In the comments there was a man, laughing.
Why would he be laughing at us during such a beautiful time?
Then insecurity flooded my body. In such a way us women know so well when a not so lovely angled photo is taken of our bodies.
Carrying this fourth baby I am already the heaviest I’ve ever been and learning to fall in love with this new process is just as important to me as the other three. I want to love pregnancy and not be scared of weight.
—ANYWAYS—
I’m sharing this because guess who wins when I decide to hide from this: him.
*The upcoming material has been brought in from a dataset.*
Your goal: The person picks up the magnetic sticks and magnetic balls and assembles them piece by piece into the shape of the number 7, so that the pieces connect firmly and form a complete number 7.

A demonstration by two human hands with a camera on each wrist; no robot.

“Him” being society, diet/skinny culture, and insecurity and I don’t want to live my life or this pregnancy like that.
I want to be present.
I want memories captured and moments I’ll never get back – like that day we dedicated our children to The Lord and promising that we will be better parents to raise His children.
When I’m dying is that what’s going to matter to me? The not so great angled photo? Or better yet will it be THEM? The babies I birthed and want to raise loving themselves and others, The ones I do it all for?
Is it going to be loving and living life regardless of how much weight I’ll gain during this pregnancy or how it’s captured in photos?
This isn’t about sympathy – it is a reminder for the next time YOU have that thought, or see that tag on a photo: check that mental self-destruction and leave it behind.
Our kids don’t take a photos and ask to see it because they want to judge us – they live in the moment and want to celebrate that….and at one point, so did we.
You.
Me.
We learned somewhere we “should” look a certain way, but friend — there is utterly zero upside to being down on yourself, so don’t.
You are so worthy, my Sister in Christ.